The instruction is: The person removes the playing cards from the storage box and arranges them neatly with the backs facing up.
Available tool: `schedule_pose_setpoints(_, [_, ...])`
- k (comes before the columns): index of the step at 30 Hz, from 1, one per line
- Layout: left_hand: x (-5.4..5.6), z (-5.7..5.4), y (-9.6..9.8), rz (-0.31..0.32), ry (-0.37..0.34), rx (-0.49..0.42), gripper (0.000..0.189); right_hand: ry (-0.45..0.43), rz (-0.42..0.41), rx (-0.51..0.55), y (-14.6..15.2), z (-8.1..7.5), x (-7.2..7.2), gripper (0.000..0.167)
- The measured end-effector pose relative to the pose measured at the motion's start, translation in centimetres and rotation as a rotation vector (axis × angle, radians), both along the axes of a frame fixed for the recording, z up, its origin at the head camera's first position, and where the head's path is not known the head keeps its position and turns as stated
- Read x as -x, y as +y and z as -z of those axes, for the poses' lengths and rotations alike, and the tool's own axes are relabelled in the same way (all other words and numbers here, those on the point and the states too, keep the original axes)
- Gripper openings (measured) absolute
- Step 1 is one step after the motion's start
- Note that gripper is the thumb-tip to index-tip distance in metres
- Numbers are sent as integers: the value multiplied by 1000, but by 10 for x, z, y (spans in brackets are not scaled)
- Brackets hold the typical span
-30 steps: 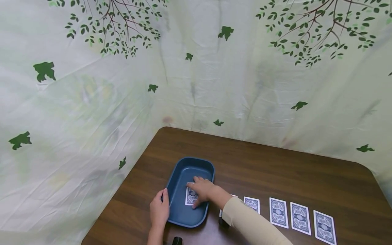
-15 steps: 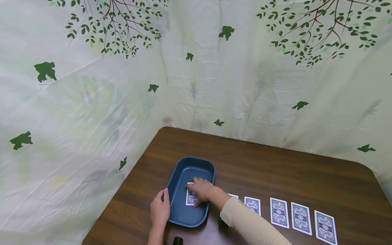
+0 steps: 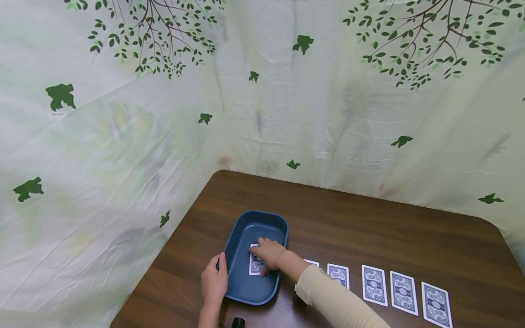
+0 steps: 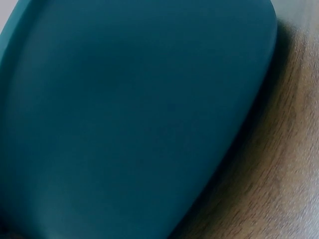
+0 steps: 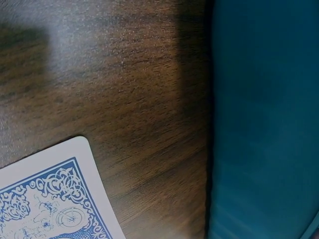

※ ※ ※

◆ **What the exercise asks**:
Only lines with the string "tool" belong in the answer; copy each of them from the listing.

◆ **Solved problem**:
Available tool: `schedule_pose_setpoints(_, [_, ...])`
- Read x as -x, y as +y and z as -z of those axes, for the poses' lengths and rotations alike, and the tool's own axes are relabelled in the same way (all other words and numbers here, those on the point and the states too, keep the original axes)

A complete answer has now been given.